By Donald R. Good, P.Ag.
AgriNews Staff Writer
On Jan. 15, the Saskatchewan Court of Appeal issued its decision in the farm case of Wenkoff vs. Wenkoff Estate. The case has important considerations across Canada and once again sets out why having a Will is so important.
Robert Wenkoff was a lifelong farmer who farmed near Major, Saskatchewan. Major is a small village near the Alberta border. He died intestate. Robert John Wenkoff his son, claimed to have worked on the farm with his dad and in return his dad had agreed to transfer the farm to him. In an all too common situation the proposed agreement, which set out all required elements of an agreement, had been drafted by a lawyer but never signed before dad died. When the Estate refused to honour the agreement, the son sued his father’s estate asking for a declaration that the agreement was effective and enforceable. He also sought an order for specific performance obliging the Estate to perform the terms of the agreement. It seems everyone recognized that dad did not have a Will but dad died before that could be rectified.
It would appear from the evidence set out by the original motion judge and relied on by the Court of Appeal that the failure to complete the signing of the agreement was fatal to the son’s claim. The agreement was conditional on the dad obtaining independent legal advice and the son was blamed for this not happening. From the affidavit evidence it certainly appears the father wanted the farm to stay in the Wenkoff family name. That could still happen if the son purchased the farm from the Estate, however, that purchase would likely have to be a fair market value. If the father really wanted his son to have a break in obtaining the farm that was not going to happen. The Estate would be divided out between the five daughters and the son according to Saskatchewan intestacy laws.
The Court of Appeal determined that partial legal costs should come out of the Estate. Hence all siblings shared the costs involved of the original motion judge and the Court of Appeal proceedings. The amount is not stated but the total cost was likely substantial. These costs and the trauma of court proceedings on families could have been avoided with a properly drafted Will. If that had been done the father’s intentions with respect to the agreement and his wishes with respect to the farm would have been set out in his Will. The cost of preparing a Will would have been a fraction of the litigation costs incurred by this family. This situation is all too familiar to me. Over my 40 years of providing legal services to the farm community across Ontario, many times I experienced farm families in crisis over the lack of proper estate planning. I can remember sitting up until late into the night with a farm family agonizing over the sudden marriage breakdown of his parents and its potential impact on the farm operation. It took hours to get through the anger before we could get down to details. They went up a flight of stairs to bed and I still had a three-hour drive back to Ottawa. The money eventually spent on legal fees by all parties was not a wise investment.
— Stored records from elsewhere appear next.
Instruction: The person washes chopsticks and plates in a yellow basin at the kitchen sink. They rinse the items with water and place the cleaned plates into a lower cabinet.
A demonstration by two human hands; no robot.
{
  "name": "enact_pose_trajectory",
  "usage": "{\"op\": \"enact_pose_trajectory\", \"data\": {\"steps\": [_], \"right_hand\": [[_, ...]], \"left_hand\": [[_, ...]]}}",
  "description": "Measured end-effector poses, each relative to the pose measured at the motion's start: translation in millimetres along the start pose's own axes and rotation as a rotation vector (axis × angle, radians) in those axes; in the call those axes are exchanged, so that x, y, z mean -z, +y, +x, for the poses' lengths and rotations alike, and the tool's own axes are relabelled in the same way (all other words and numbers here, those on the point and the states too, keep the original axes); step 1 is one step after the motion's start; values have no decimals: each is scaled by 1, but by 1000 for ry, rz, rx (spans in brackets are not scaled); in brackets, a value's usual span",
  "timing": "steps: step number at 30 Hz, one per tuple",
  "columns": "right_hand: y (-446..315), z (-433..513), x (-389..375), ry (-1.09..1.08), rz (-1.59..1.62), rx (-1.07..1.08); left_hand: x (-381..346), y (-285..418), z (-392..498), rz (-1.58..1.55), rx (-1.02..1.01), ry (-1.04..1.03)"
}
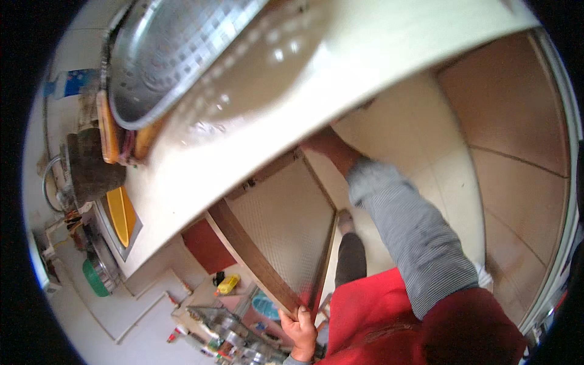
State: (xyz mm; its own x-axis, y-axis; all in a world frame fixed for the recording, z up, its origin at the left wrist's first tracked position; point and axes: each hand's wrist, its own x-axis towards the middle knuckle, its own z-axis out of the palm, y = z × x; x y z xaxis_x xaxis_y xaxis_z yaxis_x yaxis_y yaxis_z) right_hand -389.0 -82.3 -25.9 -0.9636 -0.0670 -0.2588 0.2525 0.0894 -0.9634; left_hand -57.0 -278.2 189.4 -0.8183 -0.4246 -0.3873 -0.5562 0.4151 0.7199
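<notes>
My left hand [299, 331], low in the picture, grips the end of the brown-edged frame of an open cabinet door [273, 280]. The door has a pale textured panel and swings out below the white countertop [273, 150]. My right arm, in a grey striped sleeve, reaches in under the countertop edge. Only the wrist and a blurred part of my right hand [326, 139] show; the fingers are hidden by the countertop, so what they touch cannot be seen. Red clothing covers my front, and one foot shows on the floor beside the door.
A perforated metal tray [175, 59] leans at the upper left of the countertop, near a wet patch. Further left are a dark pot [86, 169] and a yellow tub [121, 216] in a sink. A yellow bottle [228, 284] and a blue basin [265, 305] stand beyond the door.
</notes>
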Motion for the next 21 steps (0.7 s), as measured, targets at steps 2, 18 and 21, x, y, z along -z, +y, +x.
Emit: {"op": "enact_pose_trajectory", "data": {"steps": [2, 18, 21], "right_hand": [[-3, -48, 23, 54, -7, -53], [88, -427, 152, 379, 140, -1040], [95, -460, 179, 464, 119, -1095]], "left_hand": [[-6, -2, 0, -43, 93, -57], [-176, 145, 59, -549, 298, -579], [-199, 184, 87, -892, 259, -684]]}}
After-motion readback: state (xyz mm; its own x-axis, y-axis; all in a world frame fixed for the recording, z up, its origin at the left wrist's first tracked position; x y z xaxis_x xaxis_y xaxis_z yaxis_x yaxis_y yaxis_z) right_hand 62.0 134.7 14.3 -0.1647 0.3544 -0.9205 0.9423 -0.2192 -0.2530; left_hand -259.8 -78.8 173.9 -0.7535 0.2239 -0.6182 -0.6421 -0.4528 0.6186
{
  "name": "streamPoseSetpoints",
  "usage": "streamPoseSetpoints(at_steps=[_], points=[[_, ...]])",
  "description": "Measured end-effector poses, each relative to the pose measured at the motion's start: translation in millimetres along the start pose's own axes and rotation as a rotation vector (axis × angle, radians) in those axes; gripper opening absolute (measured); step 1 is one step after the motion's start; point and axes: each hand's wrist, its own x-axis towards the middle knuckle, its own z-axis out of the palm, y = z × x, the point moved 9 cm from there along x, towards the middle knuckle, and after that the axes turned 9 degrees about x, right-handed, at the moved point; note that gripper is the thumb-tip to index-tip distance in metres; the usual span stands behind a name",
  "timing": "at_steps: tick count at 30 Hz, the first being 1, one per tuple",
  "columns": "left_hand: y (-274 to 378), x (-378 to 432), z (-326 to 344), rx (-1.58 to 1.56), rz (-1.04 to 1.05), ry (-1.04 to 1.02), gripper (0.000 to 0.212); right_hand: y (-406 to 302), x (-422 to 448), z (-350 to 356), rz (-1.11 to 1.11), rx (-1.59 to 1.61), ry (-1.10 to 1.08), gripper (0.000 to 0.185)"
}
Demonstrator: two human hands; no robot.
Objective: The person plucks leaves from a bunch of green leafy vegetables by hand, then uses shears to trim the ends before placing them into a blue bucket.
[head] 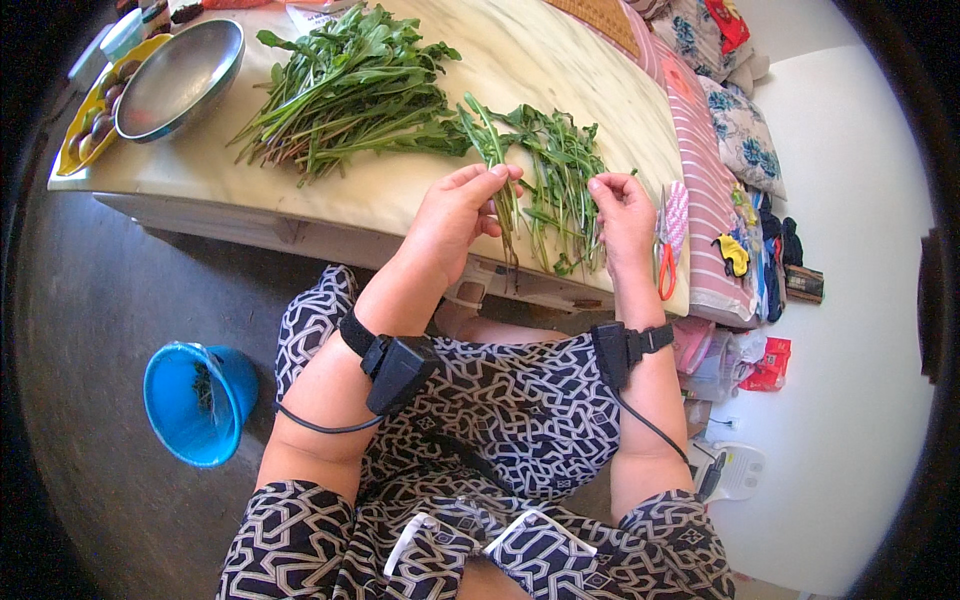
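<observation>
My left hand (465, 214) holds a few leafy green stalks (491, 146) between thumb and fingers, leaves up and thin brownish stems hanging past the table's front edge. My right hand (626, 214) is over the right side of a small spread of greens (559, 180), thumb and forefinger pinched together; whether something thin is between them I cannot tell. To the left lies a large heap of leafy greens (352, 97), its stem ends towards the front left. Scissors with orange handles (666, 274) lie right of my right hand, beside a pink and white patterned item (676, 210).
A metal bowl (180, 82) rests by a yellow tray (66, 161) of round produce on the marble-look table (360, 199). On the floor at left stands a blue bucket (154, 397) with green scraps inside. A striped pink cloth surface (712, 247) adjoins the table at right.
</observation>
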Motion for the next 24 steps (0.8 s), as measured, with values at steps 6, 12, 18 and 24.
streamPoseSetpoints(at_steps=[6,12,18,24], points=[[-1,2,0,0.013,0.004,-0.001,0.025,-9,-5,-2,0.098,0.231,0.05,0.013],[-1,1,-1,0.01,0.002,0.005,0.025,-21,-7,8,0.047,0.432,-0.011,0.015],[-4,1,4,0.053,-0.01,0.004,0.026,-28,-15,25,0.104,0.431,-0.074,0.015],[-7,2,8,0.083,-0.001,-0.017,0.025,-47,-27,45,0.111,0.437,-0.091,0.015]])
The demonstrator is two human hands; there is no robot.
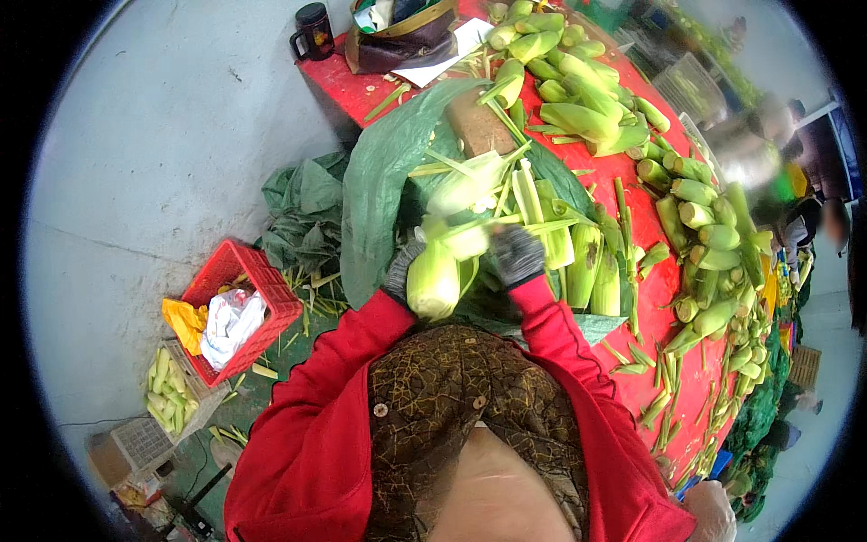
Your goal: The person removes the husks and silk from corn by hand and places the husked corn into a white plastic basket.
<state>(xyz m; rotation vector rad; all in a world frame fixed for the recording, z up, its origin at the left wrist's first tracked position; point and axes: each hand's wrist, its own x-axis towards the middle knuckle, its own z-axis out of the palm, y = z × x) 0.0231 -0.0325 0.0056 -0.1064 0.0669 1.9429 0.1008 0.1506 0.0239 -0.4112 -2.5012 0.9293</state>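
Observation:
My left hand [404,272], in a dark grey knit glove, is closed around the side of a green ear of corn [433,283]. The ear's broad stem end points toward my chest. Pale husk leaves [467,242] run from its upper part to my right hand [519,255], which is gloved alike and pinches them in curled fingers. Motion blurs the ear's tip. Just beyond lies another pale ear in husk [467,181], among torn leaves on a green woven plastic sack [386,146]. Several husked ears [584,265] stand beside my right hand.
Piles of unshucked corn [582,95] and loose husks cover much of the red table [609,179]. A brown block [479,123], a bag [399,47] and a dark mug [313,32] sit at the far end. On my left are a red crate [271,298] and a corn-filled crate [196,406].

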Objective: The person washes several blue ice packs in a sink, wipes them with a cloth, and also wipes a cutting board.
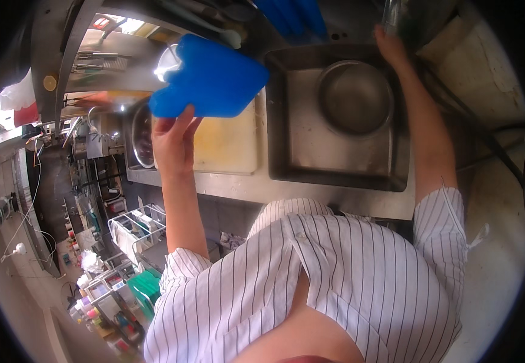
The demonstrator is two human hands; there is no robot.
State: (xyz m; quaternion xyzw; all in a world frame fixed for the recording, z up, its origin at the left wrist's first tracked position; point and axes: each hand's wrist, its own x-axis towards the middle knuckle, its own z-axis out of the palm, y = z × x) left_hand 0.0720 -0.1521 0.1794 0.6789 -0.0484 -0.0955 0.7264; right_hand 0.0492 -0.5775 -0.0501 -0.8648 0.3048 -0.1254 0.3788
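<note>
My left hand [171,143] holds a flat blue plastic piece with a notched outline [217,79] by its lower edge, raised above a pale cutting board [226,145]. At the upper right, my right hand [392,47] is closed around the lower end of a clear, see-through container [393,16]; its far fingers are hidden. Between my arms is a stainless steel sink [305,149], and a round metal bowl [355,100] sits in it, its contents unclear. More blue plastic pieces [292,16] stand behind the sink.
A metal bowl [142,136] is left of the cutting board. A dark hose [476,122] runs along the right side. A white wire rack [137,231] and a green container [144,288] stand at lower left. Metal shelving [69,59] rises at upper left.
</note>
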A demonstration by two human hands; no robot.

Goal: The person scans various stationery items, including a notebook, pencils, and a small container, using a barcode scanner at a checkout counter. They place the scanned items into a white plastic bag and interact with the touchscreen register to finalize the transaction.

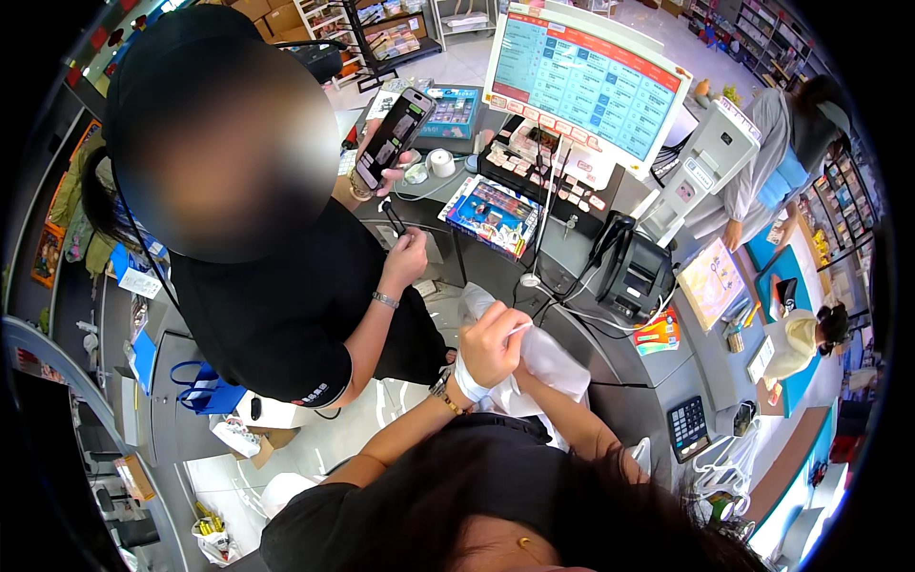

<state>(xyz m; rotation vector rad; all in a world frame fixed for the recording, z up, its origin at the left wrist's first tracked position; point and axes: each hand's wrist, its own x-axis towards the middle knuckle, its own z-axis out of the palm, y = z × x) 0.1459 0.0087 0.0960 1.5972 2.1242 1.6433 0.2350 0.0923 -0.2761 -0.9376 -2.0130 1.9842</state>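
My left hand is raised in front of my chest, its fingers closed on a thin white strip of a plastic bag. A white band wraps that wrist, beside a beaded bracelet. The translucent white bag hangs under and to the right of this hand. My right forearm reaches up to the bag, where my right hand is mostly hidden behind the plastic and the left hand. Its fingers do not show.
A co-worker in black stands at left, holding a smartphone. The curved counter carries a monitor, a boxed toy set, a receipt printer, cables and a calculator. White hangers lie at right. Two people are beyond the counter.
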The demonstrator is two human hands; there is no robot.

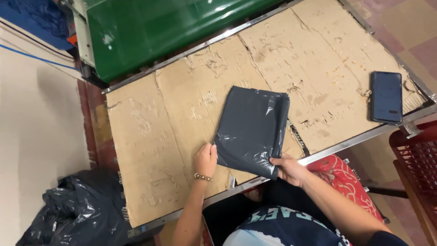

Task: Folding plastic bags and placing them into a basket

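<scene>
Hands on a grey poly bag (252,130) flat on the cardboard (150,136): left hand (205,159) pinches its near-left corner, right hand (289,168) grips the near-right one, looks mid-flattening, so next probably needs a steady pull outward.

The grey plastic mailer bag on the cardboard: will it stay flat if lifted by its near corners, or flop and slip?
The grey mailer bag will probably sag: its glossy film is creased and wrinkled. It looks slippery, judging by the sheen. It seems light, since the left hand and right hand pinch only its corners.
</scene>
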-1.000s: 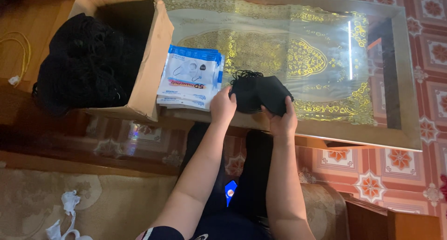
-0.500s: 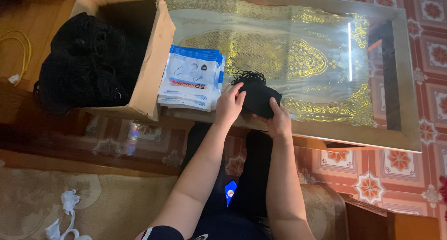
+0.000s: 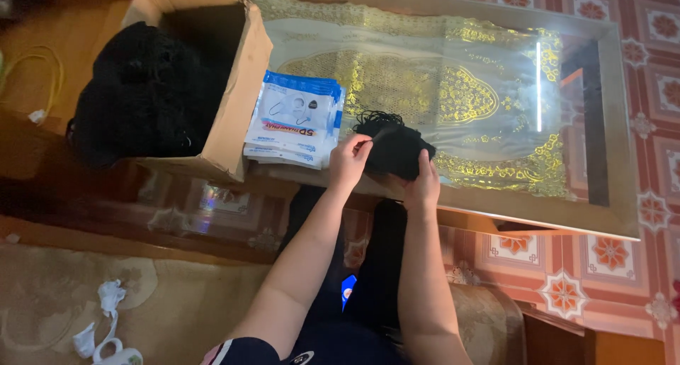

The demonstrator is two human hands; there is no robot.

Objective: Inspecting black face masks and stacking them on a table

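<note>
Head view: both hands clasp a small stack of black fabric masks (image 3: 394, 149) at the glass table's (image 3: 588, 195) near edge, left hand (image 3: 349, 161) pinching its left side, right hand (image 3: 423, 188) gripping below. Square the edges evenly, steadying gently.

Both bare forearms rise from the bottom centre of the frame toward mid-frame, converging. Left hand (image 3: 349, 161) sits just left of centre, wrist bent slightly, fingers curled, thumb and forefinger pinched together at the tips. Right hand (image 3: 423, 186) is just right of it and a bit lower, fingers pointing up, closed in a grip with the thumb side toward the left hand. Hands near each other, not touching. Dark-clothed legs show below, between the forearms.
</note>
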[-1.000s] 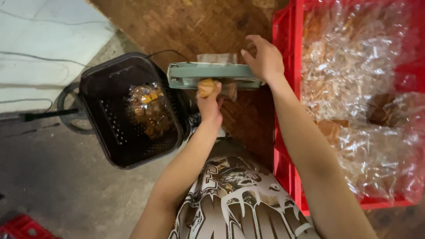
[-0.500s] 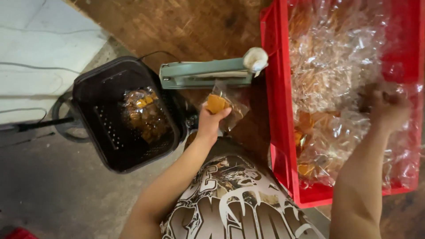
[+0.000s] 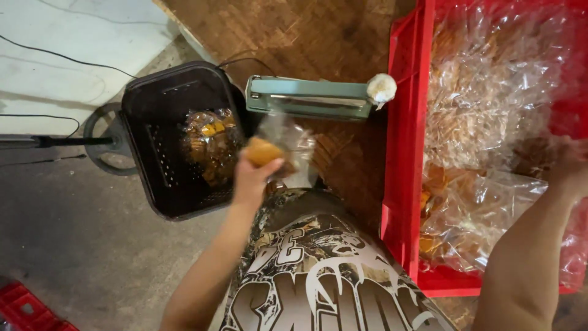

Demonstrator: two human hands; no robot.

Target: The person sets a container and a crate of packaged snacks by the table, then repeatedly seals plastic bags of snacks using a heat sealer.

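Clear packet (image 3: pixel 278 144) pinched in raised left hand (image 3: pixel 250 181).

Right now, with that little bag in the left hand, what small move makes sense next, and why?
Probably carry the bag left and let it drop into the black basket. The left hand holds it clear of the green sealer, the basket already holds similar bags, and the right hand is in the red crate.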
Please if you are a farmer in Ontario and you do not have a Will, get one as quickly as possible. Depending on the complexity of your farm operation make sure the lawyer drafting your Will understands the special circumstances of operating a farm. The situation where one sibling gravitates to the farm and the other siblings move off the farm to make their futures is common and requires very particular drafting to make sure everyone is treated as fairly as possible. A poorly drafted Will can cause as much damage as no Will at all. I do not recommend doing it yourself will kits, particularly for farmers.
One final point. Reviewing the evidence set out by the original judge it would appear the son worked for several years on the farm during the period of time the father’s health was deteriorating. It is not clear what compensation he received. I was very surprised that in the alternative to trying to enforce the unsigned agreement the son did not claim a constructive trust. It is quite common in these cases to do so. A constructive trust situation occurs when son (or daughter) works with his dad for a number of years at low pay with the promise of receiving the farm as compensation. Then he does not get the farm. Since constructive trust wasn’t claimed, maybe there was a reason for not doing so and hence the evidence was not presented to the court. Constructive trusts can be difficult to prove and again to avoid the legal costs a properly prepared Will is the solution.